Going through the material underneath, give only the number of lines that contain "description".
******************************
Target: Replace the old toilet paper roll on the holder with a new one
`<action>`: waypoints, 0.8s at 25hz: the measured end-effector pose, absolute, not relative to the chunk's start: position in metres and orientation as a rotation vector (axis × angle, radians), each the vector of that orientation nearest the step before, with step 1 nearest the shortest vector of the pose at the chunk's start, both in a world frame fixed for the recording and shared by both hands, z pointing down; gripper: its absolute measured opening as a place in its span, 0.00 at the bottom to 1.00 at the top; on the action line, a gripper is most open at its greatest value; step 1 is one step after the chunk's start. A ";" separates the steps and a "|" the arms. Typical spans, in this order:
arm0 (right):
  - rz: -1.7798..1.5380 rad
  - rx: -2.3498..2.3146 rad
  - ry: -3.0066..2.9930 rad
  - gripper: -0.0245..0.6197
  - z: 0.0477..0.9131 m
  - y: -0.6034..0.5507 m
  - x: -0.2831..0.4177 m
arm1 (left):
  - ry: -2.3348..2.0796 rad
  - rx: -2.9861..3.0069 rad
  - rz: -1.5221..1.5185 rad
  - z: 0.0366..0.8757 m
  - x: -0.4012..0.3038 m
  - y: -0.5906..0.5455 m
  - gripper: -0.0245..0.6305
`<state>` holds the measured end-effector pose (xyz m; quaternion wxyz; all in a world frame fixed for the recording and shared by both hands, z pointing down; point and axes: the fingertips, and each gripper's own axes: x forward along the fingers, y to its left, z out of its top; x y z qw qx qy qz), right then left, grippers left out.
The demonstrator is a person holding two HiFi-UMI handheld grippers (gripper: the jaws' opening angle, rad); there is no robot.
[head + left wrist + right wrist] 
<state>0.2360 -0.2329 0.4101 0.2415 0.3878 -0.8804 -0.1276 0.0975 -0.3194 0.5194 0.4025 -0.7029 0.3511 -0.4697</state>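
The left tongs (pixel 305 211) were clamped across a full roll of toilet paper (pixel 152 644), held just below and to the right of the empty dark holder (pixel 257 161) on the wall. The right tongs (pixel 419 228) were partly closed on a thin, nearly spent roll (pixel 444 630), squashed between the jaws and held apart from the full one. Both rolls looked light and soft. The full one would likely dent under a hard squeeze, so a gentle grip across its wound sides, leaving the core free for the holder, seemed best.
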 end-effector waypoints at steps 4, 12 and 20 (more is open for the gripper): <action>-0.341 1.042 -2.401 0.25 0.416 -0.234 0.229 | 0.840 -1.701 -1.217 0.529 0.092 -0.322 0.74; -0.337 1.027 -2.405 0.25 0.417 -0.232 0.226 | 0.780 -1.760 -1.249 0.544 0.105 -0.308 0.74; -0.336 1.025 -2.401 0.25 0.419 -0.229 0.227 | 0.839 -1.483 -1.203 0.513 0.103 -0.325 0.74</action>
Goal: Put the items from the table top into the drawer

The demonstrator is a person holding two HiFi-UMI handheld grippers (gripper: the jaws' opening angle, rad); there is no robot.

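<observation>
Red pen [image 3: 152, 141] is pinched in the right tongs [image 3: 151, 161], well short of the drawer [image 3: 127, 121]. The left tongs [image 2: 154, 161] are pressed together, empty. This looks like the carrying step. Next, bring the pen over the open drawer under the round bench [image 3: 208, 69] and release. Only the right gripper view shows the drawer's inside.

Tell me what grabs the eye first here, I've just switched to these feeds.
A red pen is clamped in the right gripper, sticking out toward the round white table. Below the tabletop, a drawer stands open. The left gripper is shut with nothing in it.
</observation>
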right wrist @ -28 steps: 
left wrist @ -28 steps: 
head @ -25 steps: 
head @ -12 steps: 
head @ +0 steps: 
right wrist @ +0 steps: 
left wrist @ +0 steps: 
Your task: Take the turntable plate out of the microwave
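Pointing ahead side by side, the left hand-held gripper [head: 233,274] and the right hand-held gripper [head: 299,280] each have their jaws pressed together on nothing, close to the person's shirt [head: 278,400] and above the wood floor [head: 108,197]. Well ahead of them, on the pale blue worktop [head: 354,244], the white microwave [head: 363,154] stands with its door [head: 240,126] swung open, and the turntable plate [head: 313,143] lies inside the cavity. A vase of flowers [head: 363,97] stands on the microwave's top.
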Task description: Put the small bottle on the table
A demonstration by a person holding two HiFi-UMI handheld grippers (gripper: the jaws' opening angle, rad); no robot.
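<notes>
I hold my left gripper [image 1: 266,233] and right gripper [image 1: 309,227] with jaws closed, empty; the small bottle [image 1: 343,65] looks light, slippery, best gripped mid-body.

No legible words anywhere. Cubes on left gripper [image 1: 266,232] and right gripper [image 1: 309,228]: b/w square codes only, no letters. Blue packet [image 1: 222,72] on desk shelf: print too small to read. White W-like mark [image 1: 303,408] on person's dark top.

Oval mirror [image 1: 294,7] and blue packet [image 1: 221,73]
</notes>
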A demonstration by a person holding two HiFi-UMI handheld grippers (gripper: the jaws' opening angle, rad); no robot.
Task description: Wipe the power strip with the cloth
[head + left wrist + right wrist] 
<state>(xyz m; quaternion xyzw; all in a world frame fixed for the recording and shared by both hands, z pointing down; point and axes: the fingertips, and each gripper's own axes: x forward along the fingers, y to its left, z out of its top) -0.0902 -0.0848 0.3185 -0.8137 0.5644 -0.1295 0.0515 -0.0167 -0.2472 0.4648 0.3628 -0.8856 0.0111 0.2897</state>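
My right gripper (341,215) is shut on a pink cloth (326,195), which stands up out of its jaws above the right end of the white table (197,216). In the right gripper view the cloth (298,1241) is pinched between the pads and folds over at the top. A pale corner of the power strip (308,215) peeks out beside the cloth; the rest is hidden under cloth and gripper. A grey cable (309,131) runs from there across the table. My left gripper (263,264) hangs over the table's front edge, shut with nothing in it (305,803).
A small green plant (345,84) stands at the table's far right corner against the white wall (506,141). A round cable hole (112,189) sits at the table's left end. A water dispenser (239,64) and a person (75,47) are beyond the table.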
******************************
_ANSWER BOX_: 2